O diretor, Danny Boyle, caprichou em vitalidade, magnetismo, sarcasmo e estética de vanguarda, contando-nos sobre os meninos maus de Edimburgo no primeiro Trainspotting. E marcou muitos espectadores. Aquele ímpeto já não existe. Na segunda parte, ele dá a sensação de estar tão perdido quanto seus personagens. Não é um filme desprezível, mas a antiga graça desapareceu. Tudo se tornou cinzento nos piores momentos e tragicômico nos melhores.
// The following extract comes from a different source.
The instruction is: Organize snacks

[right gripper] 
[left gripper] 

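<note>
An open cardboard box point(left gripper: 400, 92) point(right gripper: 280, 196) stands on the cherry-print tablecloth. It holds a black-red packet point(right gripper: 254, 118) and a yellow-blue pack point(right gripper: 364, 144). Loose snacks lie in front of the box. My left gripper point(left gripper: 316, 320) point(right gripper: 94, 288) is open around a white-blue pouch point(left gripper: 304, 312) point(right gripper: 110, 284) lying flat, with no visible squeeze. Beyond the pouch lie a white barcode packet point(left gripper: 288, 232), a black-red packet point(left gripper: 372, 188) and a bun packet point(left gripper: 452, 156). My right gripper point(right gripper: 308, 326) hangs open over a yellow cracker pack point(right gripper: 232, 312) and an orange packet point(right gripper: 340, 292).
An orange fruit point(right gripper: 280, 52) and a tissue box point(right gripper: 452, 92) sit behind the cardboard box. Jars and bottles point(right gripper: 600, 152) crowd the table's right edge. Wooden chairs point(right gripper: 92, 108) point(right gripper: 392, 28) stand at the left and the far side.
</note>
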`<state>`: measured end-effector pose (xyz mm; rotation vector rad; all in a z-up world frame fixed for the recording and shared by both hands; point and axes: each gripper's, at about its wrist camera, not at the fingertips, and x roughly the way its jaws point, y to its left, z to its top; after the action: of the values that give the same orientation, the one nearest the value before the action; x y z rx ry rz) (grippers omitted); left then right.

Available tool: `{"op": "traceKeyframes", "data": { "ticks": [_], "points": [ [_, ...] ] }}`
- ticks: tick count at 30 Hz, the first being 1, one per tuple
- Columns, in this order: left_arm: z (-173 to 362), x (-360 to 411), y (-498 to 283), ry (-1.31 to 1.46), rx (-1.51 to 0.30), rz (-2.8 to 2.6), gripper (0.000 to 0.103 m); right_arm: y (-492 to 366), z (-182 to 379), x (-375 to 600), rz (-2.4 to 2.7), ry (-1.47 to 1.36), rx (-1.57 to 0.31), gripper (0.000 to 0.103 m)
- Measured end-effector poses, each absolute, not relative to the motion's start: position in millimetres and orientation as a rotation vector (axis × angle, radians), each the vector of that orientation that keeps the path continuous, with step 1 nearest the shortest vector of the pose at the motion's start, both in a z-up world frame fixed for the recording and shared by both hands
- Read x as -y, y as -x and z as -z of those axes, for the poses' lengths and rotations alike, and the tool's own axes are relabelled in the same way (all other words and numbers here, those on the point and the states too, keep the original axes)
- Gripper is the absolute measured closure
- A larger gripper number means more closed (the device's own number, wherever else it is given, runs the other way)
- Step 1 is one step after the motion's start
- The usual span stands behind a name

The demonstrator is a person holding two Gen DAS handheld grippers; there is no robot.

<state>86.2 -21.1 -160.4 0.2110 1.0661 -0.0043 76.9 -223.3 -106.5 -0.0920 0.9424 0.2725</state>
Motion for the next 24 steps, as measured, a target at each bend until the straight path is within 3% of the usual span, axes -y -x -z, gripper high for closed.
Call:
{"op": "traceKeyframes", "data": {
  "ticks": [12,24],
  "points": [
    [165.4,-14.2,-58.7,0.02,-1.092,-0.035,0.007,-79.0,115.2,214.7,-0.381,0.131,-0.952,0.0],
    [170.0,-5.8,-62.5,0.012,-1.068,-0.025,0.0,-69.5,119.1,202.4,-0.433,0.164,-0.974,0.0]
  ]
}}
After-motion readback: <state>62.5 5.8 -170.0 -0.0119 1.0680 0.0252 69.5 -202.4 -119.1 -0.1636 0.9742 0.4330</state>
Duvido que tenhamos uma terceira parte, contando-nos sobre a velhice desses profissionais da infelicidade.

Para compensar minha relativa decepção com T2 Trainspotting, assisto esta noite, num programa caseiro duplo, aos dois melhores longas que já vi sobre as drogas. Um é Drugstore Cowboy, aquele em que Matt Dillon dizia: “As pessoas normais nunca sabem qual será o seu estado de ânimo em cada momento da sua existência. Os viciados só têm que escolher as drogas para saber como vão se sentir.” O outro é Bird, doloroso, sombrio genial, à altura da beleza criada por Charlie Parker, seu trágico protagonista. Sua morte impede continuações para presenciar o envelhecimento dos junkies redimidos. Melhor assim.